#### ACTION ITEM
From the first line to the last, repeat the data exactly and drop the pictures.
BEGIN GIVEN MATERIAL
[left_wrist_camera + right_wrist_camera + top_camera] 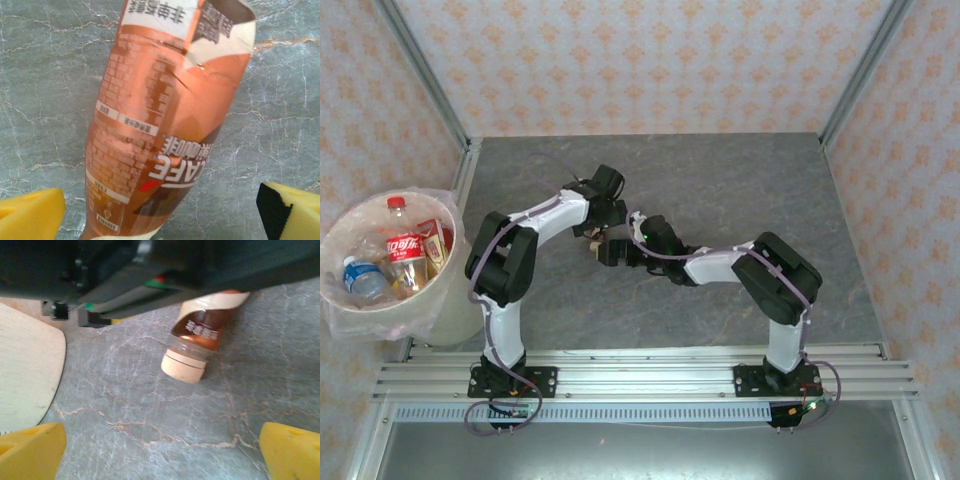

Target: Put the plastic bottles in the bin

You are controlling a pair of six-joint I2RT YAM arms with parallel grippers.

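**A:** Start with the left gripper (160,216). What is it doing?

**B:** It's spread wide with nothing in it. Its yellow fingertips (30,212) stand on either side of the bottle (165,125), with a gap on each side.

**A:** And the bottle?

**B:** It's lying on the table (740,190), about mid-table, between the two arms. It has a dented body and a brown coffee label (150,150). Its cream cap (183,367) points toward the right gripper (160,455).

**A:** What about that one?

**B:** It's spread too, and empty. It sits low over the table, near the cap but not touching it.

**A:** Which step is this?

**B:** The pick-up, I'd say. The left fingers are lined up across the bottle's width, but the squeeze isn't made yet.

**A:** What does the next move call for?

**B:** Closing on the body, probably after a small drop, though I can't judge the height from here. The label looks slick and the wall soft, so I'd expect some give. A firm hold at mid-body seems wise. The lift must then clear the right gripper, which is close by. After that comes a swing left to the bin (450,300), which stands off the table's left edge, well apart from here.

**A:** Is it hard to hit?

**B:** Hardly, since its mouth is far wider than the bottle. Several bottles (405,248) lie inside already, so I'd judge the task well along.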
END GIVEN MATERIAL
#### RESULT FOR THIS EXERCISE
[left_wrist_camera + right_wrist_camera + top_camera] 

Target: Put the plastic bottles in the bin

You are controlling a pair of six-joint I2RT YAM arms with parallel grippers.

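**A:** Start with the left gripper (160,216). What is it doing?

**B:** It's spread wide with nothing in it. Its yellow fingertips (30,212) stand on either side of the bottle (165,125), with a gap on each side.

**A:** And the bottle?

**B:** It's lying on the table (740,190), about mid-table, between the two arms. It has a dented body and a brown coffee label (150,150). Its cream cap (183,367) points toward the right gripper (160,455).

**A:** What about that one?

**B:** It's spread too, and empty. It sits low over the table, near the cap but not touching it.

**A:** Which step is this?

**B:** The pick-up, I'd say. The left fingers are lined up across the bottle's width, but the squeeze isn't made yet.

**A:** What does the next move call for?

**B:** Closing on the body, probably after a small drop, though I can't judge the height from here. The label looks slick and the wall soft, so I'd expect some give. A firm hold at mid-body seems wise. The lift must then clear the right gripper, which is close by. After that comes a swing left to the bin (450,300), which stands off the table's left edge, well apart from here.

**A:** Is it hard to hit?

**B:** Hardly, since its mouth is far wider than the bottle. Several bottles (405,248) lie inside already, so I'd judge the task well along.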

No more output will be added to the exercise.